━━━ INFORMATION SUPPLIED ━━━
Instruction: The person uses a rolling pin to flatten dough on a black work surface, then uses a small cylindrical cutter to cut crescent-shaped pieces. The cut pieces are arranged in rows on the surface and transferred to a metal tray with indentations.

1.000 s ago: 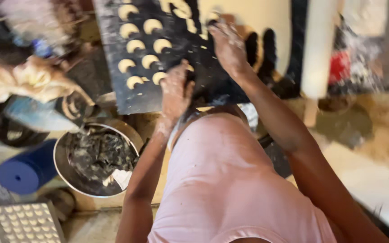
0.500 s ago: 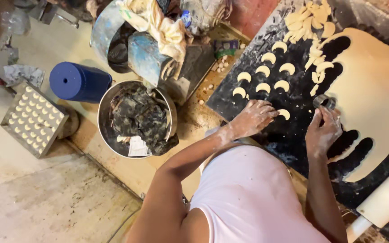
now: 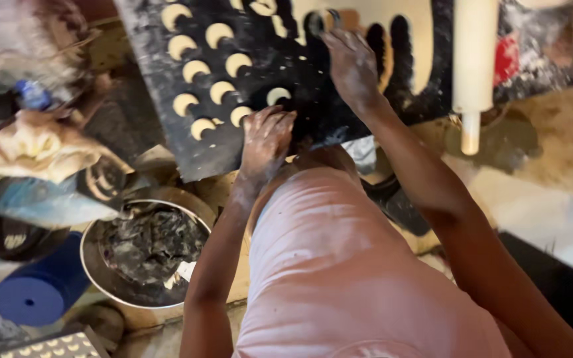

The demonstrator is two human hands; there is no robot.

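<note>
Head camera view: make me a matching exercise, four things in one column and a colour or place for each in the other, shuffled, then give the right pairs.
Things:
1. rolling pin
2. roll
3. metal bowl
4. crescent dough pieces

Descriptions:
A. blue, lying at lower left
B. pale, laid in rows on the dark sheet
C. cream, upright at upper right
D. round, holding dark scraps, left of the pink-clad knee

Pairs: 1-C, 2-A, 3-D, 4-B. The left hand rests on the sheet's near edge; the right hand is farther up it.
</note>
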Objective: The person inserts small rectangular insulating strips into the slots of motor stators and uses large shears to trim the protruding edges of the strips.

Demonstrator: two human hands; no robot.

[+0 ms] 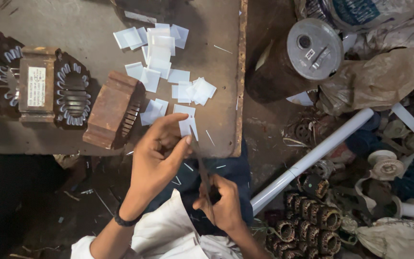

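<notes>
Left hand pinches a white paper piece at the workbench's near right corner; right hand grips scissors closed-fisted; cutting step likely underway; next calls for steady alignment; cut squares piled mid-bench beside rusty stator core.

— What is the person wearing?
— White sleeves, pushed up above the forearms and creased into loose folds.
— Anything on the wrists?
— A dark band circles the wrist just below the left hand. The wrist of the right hand is bare.
— And the legs?
— Dark blue trousers, beside the left hand.
</notes>
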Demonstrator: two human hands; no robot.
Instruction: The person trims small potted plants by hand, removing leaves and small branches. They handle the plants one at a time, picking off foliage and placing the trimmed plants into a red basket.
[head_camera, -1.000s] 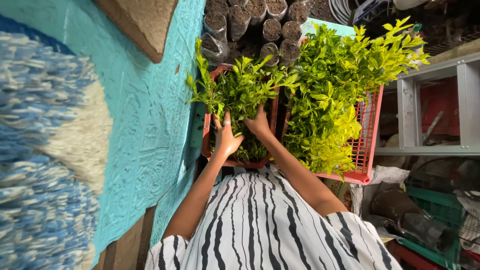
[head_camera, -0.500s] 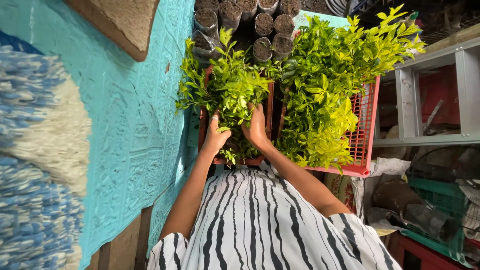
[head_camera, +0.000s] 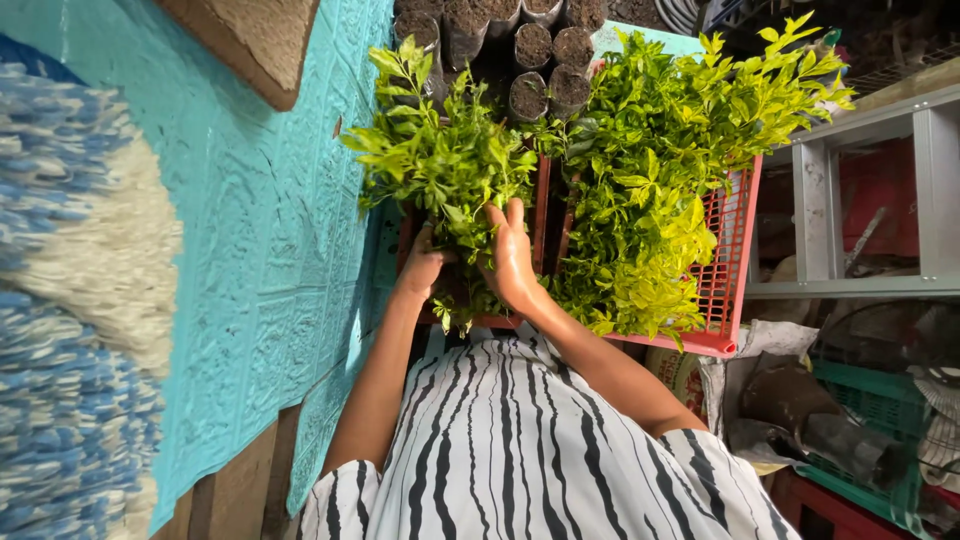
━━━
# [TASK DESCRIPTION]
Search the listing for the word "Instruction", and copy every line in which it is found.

# [SOLUTION TO THE PROBLEM]
Instruction: The person uses a rolling pin to flatten dough on a black work surface, then uses a small cylindrical cutter to cut crescent-shaped pieces. The cut pieces are arranged in rows on the surface and transferred to a metal tray with indentations.
Instruction: The person trims small potted plants by hand, removing leaves and small branches. They handle the plants one at a time, picking off foliage and placing the trimmed plants into a red basket.

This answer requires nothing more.